As for the impact of poverty and unemployment, which can be as high as 65% on the reservation, Chadwick observed that high unemployment extends throughout the county. He commented, "What goes on outside the school affects what goes on inside." He pointed out that the teachers speak with their students to ensure they are getting enough to eat or if there are any issues they are dealing with outside of school. The school also has the full support of the health center, which is next door, and tribal agencies.
The principal then added, "These are the most loving kids I have worked with in 41 years. They love to hug." He noted he had only six discipline issues during the past year and had not suspended a student for five years.
Along with a tour of the building, Jewell and Duncan met with school board members, parents and youth, and they also stopped by the youth and recreation building, where Duncan gave a motivational talk to the youth.
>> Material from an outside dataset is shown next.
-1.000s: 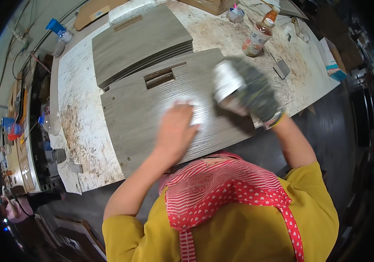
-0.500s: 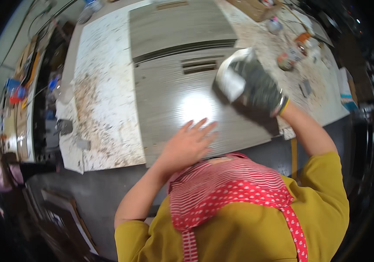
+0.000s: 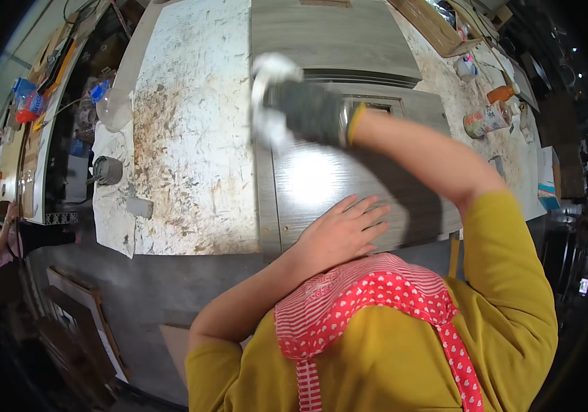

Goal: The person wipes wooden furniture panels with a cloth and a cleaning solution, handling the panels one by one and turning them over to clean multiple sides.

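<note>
The grey, wood-grained panel [image 3: 356, 172] lay flat along the near edge of the worktop [image 3: 198, 137]; a slot [image 3: 385, 108] toward its far side was partly hidden by the right forearm [image 3: 417, 147]. The dark-gloved right hand [image 3: 304, 111] appeared closed around a white cloth [image 3: 273, 129] at the panel's left end; blur left the exact grip and contact uncertain. The bare left hand [image 3: 342, 230] was unclenched, fingers spread, resting on the panel close to the worktop's near edge. Status, as judged: work on this panel was under way and not finished. Bright glare lay on its face, and treated and untreated areas could not be told apart. Beyond it, toward the worktop's far edge, lay a stack of similar panels [image 3: 332, 41]; whether these were done or outstanding could not be established.
</note>
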`<control>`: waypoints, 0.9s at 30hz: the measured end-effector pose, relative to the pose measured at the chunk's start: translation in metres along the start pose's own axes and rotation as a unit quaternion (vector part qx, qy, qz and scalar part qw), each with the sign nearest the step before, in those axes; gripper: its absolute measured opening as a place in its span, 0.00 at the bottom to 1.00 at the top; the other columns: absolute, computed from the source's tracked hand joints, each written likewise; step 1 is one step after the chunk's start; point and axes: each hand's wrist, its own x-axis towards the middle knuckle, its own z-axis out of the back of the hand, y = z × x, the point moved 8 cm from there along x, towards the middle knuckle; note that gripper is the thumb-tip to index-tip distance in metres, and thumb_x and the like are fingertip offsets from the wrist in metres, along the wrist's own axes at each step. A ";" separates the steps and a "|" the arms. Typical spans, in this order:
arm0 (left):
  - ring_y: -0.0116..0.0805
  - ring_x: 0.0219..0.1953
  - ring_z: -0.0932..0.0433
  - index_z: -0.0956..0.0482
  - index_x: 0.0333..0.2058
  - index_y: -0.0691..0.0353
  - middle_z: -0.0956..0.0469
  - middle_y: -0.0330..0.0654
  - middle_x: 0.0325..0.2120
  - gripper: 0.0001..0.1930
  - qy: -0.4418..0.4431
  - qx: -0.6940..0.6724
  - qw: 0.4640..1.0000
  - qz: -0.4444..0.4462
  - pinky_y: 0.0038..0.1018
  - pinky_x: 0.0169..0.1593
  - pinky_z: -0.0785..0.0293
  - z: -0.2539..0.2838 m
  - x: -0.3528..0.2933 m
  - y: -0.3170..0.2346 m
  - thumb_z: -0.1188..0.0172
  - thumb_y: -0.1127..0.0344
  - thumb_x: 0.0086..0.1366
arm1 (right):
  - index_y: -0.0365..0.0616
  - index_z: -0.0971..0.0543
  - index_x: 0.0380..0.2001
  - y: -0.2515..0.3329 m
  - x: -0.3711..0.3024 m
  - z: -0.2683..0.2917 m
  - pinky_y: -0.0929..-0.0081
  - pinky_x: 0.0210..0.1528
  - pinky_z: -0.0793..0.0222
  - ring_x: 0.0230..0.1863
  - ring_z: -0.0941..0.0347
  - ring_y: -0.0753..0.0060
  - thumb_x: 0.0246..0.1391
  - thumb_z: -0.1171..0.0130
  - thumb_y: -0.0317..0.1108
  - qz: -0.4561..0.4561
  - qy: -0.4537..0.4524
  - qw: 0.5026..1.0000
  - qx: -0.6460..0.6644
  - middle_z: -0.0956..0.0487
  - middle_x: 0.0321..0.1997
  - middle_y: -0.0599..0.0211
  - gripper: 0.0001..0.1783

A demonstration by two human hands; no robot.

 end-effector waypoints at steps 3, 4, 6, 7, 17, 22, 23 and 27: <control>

Duncan, who played professional basketball in Australia and is a former co-captain of Harvard's basketball team, also conducted some basketball drills with them.
Reform plan outlined
Concerning the educational reform initiative for BIE schools, Jewell says the decentralizing of the administration will allow for the challenges at different schools to be addressed individually. While Beatrice Rafferty School is facing challenges caused by the facility, other schools face teacher shortages or issues caused by their remoteness. "We're trying to understand the resources of each district," she said.
In 2013, Jewell and Duncan convened an American Indian Education Study Group to assess systemic issues within BIE‑funded schools C one of the lowest performing sets of schools in the country -- and to propose a comprehensive plan for reform to ensure all students attending BIE‑funded schools receive high quality education. The Departments of Education and the Interior are now working together to act on the group's recommendations.
Based on the recommendation contained in a Blueprint for Reform issued in June, Secretary Jewell has issued a Secretarial Order that will redesign the BIE from a direct provider of education into an innovative organization that will serve as a capacity‑builder and service‑provider to tribes with BIE‑funded schools.
The Secretarial Order outlines a two‑phase process to restructure and redesign the BIE over the 2014‑2015 and 2015‑2016 school years. The first phase will improve responsiveness of BIE operational support to schools, including establishing a School Operations Division that will focus on teacher and principal recruitment, acquisition and grants, school facilities and educational technology. An Office of Sovereignty and Indian Education will be established to support tribal sovereignty by building the capacity of tribes to operate high performing schools and allowing tribes to shape what their children learn about their tribes, language and culture.
The second phase will focus on improving performance of individual schools through School Support Solutions Teams. The teams will work with individual schools and tribes to help maximize school performance, including "cradle to the classroom" assistance with services such as prenatal care, early literacy, children's health care and counseling.